Boyer-Moore Majority Vote Algori

Leetcode 169. Majority Element

Given an array of size n, find the majority element. The majority element is the element that appears more than ⌊ n/2 ⌋ times.

You may assume that the array is non-empty and the majority element always exist in the array.

// There is a video on youtube.
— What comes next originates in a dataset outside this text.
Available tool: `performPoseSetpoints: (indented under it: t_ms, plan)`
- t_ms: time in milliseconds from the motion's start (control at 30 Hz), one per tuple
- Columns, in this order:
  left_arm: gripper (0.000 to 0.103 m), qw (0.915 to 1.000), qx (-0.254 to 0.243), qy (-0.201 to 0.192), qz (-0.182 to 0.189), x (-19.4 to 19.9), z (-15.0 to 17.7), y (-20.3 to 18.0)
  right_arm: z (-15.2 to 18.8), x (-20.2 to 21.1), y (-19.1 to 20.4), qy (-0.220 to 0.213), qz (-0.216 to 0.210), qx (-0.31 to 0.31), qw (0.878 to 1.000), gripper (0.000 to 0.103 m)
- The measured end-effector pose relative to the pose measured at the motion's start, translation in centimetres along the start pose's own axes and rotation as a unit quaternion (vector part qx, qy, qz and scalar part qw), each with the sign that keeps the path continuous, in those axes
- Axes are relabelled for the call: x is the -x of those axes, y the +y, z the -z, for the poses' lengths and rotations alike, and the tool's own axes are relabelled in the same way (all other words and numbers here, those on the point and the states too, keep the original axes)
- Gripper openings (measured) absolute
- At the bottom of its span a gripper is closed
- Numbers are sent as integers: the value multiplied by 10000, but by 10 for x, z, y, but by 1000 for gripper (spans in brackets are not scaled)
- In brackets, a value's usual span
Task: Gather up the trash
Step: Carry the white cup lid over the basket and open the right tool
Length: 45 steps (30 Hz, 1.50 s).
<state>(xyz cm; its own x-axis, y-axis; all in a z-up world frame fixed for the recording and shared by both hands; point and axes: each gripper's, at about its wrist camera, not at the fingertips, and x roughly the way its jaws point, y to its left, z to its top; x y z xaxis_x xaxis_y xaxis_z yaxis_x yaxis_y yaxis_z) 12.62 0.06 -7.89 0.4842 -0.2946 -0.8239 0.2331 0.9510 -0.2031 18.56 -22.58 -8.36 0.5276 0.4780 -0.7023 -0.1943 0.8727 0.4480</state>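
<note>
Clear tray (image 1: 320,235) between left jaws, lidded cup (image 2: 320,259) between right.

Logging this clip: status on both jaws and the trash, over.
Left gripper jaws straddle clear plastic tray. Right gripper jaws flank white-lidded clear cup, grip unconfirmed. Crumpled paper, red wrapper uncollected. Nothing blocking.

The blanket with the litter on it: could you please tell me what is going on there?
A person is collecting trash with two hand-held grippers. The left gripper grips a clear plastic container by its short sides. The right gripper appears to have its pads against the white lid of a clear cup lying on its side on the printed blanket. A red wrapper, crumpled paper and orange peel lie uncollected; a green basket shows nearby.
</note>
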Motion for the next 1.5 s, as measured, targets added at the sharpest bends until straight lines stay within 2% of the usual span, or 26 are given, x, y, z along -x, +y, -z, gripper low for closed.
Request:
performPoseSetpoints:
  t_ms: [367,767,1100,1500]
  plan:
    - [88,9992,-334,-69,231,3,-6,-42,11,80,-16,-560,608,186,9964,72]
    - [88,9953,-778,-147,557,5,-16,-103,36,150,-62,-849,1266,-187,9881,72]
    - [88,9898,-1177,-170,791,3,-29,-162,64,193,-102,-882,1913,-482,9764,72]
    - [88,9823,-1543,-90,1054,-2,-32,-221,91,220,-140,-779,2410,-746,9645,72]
There are 8 solutions to the problems.
https://www.youtube.com/watch?v=LPIvL-jvGdA

My solution using HashMap
Time complexity: O(n)
Space complexity: O(n)

class Solution {
    public int majorityElement(int[] nums) {
        HashMap<Integer, Integer> hm = new HashMap();
        int len = nums.length;
        for (int x : nums) {
            int count = 0;
            if (hm.containsKey(x)) {
                count = hm.get(x);
                hm.put(x, count + 1);
            } else {
                hm.put(x, 1);
            }
            count = hm.get(x);
            if ( count >len / 2) {
                return x;
            } 
        }
        return 0;
    }
}

Boyer-Moore Majority Vote Algorithm
Time complexity: O(n)
Space complexity: O(1)

public class Solution {
    public int majorityElement(int[] num) {

        int major=num[0], count = 1;
        for(int i=1; i<num.length;i++){
            if(count==0){
                count++;
                major=num[i];
            }else if(major==num[i]){
                count++;
            }else count--;
            
        }
        return major;
    }
}